La rinata visibilità internazionale, la ritrovata passione politica della popolazione, i tentativi di integrazione latinoamericana e le numerose e importanti misure prese dal governo per ridurre povertà e diseguaglianza - finanziate grazie ai proventi derivanti dalla nazionalizzazione del petrolio – bastano a documentare come il Venezuela di oggi sia profondamente diverso da quello dei primi anni novanta.
Ma sono le riforme economiche l’aspetto forse più interessante della revolución bolivariana (da Simon Bolivar, eroe dell’indipendenza sudamericana). Chávez in questi anni ha rotto con il passato neoliberale: ha realizzato una vasta riforma agraria che ha intaccato i grandi latifondi, incentivato la nascita di cooperative, nazionalizzato varie industrie e compagnie, una parte del sistema bancario e finanziario e alcuni settori in passato appartenenti allo stato, come la telefonia, l’elettricità e l’acqua, quasi sempre con ampi indennizzi. Come spiega Erik Toussaint, il ricorso all’indennizzo serve ad evitare condanne per il mancato rispetto dei trattati bilaterali sugli investimenti sottoscritti dal Venezuela. Il diritto internazionale, infatti, consente agli Stati di procedere a nazionalizzazioni se indennizzano correttamente i proprietari.
Si stanno inoltre sperimentando forme embrionali di controllo operaio delle industrie nazionalizzate in seguito alla pressione di diverse organizzazioni operaie. Ci sono città del Venezuela infatti dove il movimento operaio va assumendo una coscienza di classe sempre più marcata, scontrandosi a volte con la stessa burocrazia governativa, chiamata con disprezzo boliborghesia (borghesia bolivariana).

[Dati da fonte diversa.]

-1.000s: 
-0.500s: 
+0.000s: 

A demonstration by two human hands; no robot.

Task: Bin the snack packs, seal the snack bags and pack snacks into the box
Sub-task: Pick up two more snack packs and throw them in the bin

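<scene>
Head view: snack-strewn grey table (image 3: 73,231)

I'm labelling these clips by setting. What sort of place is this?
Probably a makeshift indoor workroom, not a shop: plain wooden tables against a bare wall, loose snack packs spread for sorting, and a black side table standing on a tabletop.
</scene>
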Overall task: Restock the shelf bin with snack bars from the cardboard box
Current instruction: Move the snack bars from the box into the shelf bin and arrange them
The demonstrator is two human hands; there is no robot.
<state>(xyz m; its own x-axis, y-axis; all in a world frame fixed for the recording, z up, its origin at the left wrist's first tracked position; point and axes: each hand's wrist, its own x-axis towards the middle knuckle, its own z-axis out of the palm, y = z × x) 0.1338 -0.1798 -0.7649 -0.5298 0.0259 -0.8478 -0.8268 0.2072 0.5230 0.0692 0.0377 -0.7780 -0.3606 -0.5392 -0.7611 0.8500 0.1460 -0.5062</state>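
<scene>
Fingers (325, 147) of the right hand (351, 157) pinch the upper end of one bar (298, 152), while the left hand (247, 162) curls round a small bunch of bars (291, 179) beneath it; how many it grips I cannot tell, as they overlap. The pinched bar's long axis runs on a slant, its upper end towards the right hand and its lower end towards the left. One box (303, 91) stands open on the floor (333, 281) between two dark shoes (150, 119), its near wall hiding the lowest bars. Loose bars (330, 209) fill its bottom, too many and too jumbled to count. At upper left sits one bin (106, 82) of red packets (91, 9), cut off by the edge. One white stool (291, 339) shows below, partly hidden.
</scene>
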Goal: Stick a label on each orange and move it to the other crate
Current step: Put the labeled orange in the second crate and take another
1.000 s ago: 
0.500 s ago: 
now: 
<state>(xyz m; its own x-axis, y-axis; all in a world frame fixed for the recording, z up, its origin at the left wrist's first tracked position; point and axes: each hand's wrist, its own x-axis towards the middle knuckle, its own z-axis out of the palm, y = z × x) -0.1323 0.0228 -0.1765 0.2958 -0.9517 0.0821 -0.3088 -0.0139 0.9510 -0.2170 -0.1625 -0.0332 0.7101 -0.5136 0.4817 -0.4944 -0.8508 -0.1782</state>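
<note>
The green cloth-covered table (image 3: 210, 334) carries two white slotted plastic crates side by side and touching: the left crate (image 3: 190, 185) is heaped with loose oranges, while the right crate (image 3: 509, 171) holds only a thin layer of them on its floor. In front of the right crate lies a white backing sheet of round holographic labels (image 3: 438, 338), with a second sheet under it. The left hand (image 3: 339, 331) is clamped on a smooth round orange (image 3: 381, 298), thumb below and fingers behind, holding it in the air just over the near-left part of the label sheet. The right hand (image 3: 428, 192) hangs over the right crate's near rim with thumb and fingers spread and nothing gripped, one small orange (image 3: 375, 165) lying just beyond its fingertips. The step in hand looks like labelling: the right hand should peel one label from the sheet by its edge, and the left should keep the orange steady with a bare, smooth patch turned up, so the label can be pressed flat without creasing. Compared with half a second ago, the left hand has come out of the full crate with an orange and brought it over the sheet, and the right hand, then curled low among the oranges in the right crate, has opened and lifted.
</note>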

È infatti importante ricordare che il Venezuela resta un paese con alti tassi di corruzione e le persone che sfruttano la rivoluzione bolivariana per arricchirsi o accrescere il loro potere non mancano.
Difficile dire se queste nazionalizzazioni vanno realmente verso un progetto socialista di economia pianificata, come Chávez sostiene. Sicuramente non c’è stata quella dissoluzione dei meccanismi e degli apparati tipici dello stato borghese di cui più volte ha parlato lo stesso Chávez e purtroppo il Venezuela continua ad avere una politica estera “classica” in cui ragion di stato (“spaventoso cancro che tutto divora” la definisce il marxista argentino Néstor Kohan) e meri interessi geopolitici spesso prevalgono sui principi.
Queste pesanti contraddizioni esprimono, in ultima analisi, il fragile compromesso fra retorica e pragmatismo presente fin dall’inizio della rivoluzione e sono forse un retaggio del caudillismo e del populismo tipici della storia latinoamericana. Ma la presenza di queste gravi contraddizioni non ha portato, almeno fino ad ora, ad un arresto o ad una stabilizzazione del processo bolivariano; in parte, ma questa è un’opinione tutta mia, anche grazie alla sostanziale ignoranza culturale di Chávez che, soprattutto nella prima fase, ha impedito una fossilizzazione dogmatica della rivoluzione dando così spazio all’interno del movimento a voci diverse e eterogenee.
In sintesi, si potrebbe dire che la rivoluzione bolivariana è una rivoluzione sociale a metà che rischia di rimanere tale e, come disse Louis de Saint-Just, “coloro che fanno una rivoluzione a metà non hanno fatto altro che scavarsi una tomba”. E’ compito dei rivoluzionari di tutto il mondo far sì che questo non accada e che la rivoluzione si completi, con Chávez o senza Chávez, che tra l’altro non se la passa molto bene di salute.